◆ Action item:
Write out exactly the lines below starting at the one containing "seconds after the" and ending at the one containing "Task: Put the". Omit every picture.

⟨

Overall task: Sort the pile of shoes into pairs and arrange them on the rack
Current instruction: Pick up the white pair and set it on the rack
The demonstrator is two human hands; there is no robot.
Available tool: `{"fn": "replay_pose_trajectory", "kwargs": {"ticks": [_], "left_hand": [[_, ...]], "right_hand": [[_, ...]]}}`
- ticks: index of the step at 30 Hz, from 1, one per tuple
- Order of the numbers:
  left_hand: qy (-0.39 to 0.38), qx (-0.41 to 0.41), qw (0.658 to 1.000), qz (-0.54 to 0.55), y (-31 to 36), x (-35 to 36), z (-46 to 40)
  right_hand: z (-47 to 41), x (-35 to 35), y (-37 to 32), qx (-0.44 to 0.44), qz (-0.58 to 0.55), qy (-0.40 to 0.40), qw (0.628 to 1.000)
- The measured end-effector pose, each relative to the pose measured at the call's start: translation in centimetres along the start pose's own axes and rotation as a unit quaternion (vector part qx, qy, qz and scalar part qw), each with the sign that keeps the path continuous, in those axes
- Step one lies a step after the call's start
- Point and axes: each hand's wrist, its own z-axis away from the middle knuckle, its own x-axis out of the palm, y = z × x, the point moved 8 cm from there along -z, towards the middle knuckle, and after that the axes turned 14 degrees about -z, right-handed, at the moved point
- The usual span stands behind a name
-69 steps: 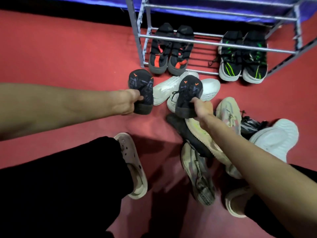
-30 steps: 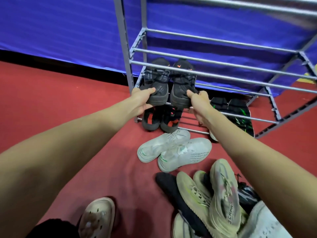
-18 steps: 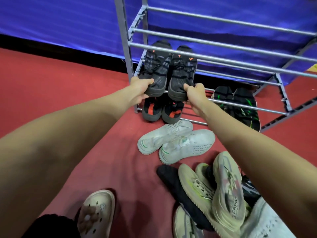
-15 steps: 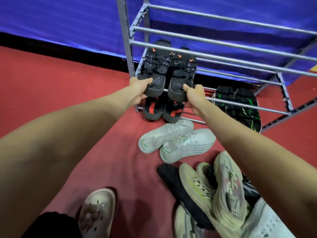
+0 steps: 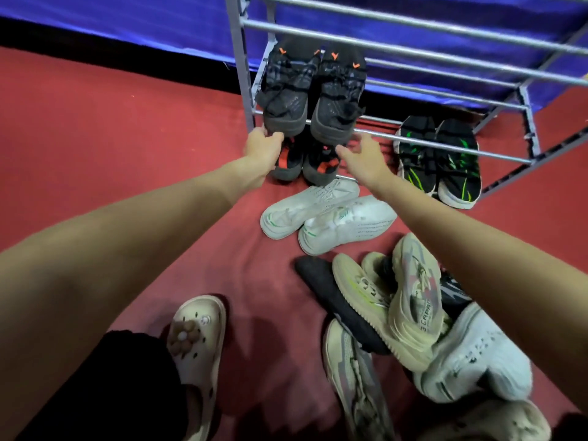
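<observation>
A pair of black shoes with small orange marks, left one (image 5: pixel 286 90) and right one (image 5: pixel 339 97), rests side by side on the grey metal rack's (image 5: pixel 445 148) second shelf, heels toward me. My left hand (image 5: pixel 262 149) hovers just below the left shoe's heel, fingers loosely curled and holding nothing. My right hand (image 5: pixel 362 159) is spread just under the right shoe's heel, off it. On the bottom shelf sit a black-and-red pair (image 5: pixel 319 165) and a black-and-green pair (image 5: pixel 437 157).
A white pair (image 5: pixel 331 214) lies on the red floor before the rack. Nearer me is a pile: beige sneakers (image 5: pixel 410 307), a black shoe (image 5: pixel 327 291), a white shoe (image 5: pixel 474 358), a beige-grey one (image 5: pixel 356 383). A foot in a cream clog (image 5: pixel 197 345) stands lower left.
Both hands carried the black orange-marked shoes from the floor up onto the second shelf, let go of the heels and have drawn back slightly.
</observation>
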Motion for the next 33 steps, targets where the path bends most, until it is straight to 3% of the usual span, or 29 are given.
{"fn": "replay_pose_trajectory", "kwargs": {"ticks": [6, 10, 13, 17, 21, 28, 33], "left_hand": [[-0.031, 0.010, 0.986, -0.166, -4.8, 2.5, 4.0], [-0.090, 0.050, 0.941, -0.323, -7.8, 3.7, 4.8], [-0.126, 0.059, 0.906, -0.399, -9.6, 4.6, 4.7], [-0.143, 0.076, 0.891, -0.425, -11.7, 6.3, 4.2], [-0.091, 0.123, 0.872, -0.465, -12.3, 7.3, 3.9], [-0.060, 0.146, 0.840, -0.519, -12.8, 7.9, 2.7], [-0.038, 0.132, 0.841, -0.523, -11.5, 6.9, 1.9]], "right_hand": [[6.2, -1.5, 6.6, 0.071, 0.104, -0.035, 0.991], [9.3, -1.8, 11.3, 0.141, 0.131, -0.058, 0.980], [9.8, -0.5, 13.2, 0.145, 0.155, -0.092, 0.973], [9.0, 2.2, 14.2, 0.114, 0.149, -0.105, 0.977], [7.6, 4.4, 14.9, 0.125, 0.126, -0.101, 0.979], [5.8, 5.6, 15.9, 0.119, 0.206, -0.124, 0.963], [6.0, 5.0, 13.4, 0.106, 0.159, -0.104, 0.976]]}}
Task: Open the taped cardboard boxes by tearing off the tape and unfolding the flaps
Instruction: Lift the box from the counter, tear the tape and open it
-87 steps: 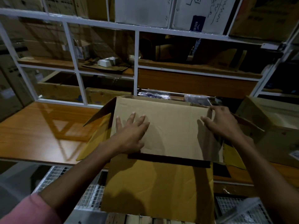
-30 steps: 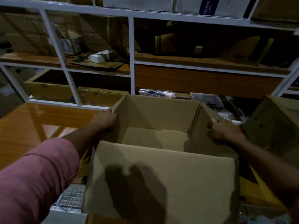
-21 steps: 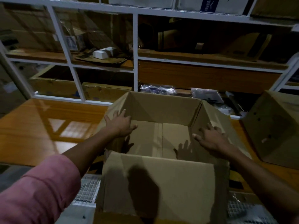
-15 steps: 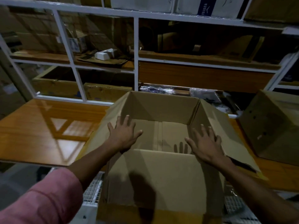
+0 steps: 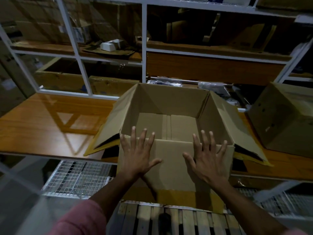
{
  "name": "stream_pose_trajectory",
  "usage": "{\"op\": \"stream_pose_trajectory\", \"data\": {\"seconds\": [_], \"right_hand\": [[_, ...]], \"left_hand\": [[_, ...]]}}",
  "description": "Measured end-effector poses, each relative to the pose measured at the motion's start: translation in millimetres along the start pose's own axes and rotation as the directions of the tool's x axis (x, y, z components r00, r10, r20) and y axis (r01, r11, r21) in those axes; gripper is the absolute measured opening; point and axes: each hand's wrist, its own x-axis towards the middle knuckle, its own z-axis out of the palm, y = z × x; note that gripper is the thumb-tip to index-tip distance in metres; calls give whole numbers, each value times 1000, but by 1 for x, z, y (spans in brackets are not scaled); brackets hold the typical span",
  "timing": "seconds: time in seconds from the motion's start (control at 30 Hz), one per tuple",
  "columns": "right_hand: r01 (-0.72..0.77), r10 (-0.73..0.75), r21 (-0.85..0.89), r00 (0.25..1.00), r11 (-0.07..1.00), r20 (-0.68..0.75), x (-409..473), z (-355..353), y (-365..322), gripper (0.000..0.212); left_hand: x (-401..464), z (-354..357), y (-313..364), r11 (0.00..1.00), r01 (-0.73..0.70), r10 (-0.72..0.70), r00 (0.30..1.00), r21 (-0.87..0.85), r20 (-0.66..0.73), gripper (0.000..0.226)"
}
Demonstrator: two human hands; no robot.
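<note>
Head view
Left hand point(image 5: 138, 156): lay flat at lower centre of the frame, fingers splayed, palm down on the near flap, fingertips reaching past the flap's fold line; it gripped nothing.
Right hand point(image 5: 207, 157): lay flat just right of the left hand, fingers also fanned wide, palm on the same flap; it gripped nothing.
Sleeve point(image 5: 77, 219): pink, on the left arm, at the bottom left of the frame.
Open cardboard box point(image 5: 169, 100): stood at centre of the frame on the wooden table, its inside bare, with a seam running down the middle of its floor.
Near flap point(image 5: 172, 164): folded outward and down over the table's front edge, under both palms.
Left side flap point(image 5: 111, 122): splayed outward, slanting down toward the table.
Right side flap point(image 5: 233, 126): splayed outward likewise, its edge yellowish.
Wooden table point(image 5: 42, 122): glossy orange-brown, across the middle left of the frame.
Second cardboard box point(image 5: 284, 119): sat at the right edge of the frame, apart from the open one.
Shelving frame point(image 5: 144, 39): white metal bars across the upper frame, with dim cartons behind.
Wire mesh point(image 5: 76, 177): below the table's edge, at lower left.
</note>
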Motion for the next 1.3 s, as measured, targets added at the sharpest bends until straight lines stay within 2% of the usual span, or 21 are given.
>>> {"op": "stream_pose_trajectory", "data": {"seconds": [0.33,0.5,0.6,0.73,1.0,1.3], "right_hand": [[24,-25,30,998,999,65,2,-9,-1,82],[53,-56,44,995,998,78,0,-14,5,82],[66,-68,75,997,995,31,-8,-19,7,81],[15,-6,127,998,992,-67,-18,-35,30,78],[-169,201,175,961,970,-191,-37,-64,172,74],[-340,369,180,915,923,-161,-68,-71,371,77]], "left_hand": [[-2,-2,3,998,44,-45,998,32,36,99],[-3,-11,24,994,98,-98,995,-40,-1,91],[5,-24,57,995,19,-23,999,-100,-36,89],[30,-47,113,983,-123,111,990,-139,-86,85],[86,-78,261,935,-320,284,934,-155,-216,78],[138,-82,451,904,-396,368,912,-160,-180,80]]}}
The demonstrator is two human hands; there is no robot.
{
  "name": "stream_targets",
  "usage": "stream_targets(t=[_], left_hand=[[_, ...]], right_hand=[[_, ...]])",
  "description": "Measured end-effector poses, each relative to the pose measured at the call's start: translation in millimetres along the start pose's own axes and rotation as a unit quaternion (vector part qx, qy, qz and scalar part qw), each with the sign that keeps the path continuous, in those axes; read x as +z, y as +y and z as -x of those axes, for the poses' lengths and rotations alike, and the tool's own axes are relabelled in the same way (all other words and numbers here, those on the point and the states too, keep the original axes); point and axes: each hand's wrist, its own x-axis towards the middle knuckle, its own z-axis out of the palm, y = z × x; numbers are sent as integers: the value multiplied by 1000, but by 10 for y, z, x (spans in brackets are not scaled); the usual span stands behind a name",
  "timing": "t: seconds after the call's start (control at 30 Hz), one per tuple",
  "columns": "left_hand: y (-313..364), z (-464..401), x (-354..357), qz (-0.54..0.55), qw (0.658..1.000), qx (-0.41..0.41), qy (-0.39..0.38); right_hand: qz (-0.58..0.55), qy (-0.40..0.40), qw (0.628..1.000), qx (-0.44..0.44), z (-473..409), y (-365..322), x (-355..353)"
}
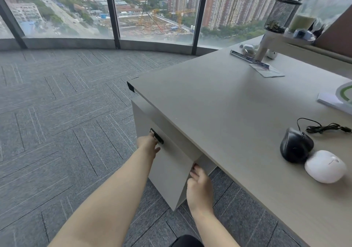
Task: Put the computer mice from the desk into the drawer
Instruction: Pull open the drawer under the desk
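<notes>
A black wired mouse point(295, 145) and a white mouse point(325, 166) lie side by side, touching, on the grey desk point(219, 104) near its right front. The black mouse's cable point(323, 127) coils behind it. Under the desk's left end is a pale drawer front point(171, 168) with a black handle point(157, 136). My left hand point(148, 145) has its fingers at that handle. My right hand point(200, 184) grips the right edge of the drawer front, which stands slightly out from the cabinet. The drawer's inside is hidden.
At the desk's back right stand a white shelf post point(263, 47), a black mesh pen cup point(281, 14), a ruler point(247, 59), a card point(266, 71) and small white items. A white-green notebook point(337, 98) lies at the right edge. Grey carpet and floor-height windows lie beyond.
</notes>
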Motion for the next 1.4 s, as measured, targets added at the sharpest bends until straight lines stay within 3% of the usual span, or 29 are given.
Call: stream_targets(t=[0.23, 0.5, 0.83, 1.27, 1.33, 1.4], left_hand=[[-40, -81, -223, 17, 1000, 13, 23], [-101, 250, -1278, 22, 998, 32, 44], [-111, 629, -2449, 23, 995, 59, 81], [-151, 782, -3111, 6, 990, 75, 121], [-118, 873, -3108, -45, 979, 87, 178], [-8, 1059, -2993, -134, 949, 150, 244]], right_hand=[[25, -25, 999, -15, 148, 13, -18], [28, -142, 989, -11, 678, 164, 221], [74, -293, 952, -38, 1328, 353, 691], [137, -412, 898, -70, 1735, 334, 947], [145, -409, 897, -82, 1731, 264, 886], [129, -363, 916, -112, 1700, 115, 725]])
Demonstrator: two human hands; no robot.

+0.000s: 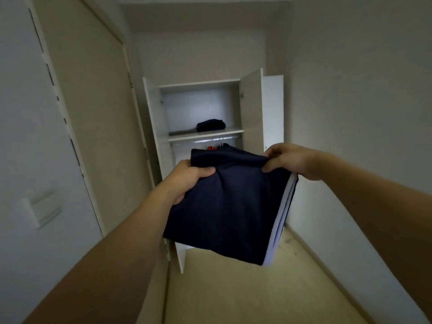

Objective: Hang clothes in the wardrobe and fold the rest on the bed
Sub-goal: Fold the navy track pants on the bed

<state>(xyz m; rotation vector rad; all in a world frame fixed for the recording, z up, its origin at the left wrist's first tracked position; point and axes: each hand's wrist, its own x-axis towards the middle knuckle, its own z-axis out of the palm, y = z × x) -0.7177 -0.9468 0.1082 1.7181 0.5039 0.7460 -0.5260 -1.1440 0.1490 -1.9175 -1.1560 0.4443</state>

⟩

◆ The completed task:
  "timing": "t: seconds after the call's start (control at 30 Hz), one per tuple",
  "columns": "left_hand: y (-313..364), z (-464..401), x (-354..357), qz (-0.54..0.55), qw (0.658..1.000), qx (-0.41..0.41), qy (-0.39..0.38); right_hand: qz (-0.58..0.55), qy (-0.40..0.40), qw (0.628..1.000), qx (-0.44..0.44), z (-473..409), y (-365..322), x (-355..353)"
}
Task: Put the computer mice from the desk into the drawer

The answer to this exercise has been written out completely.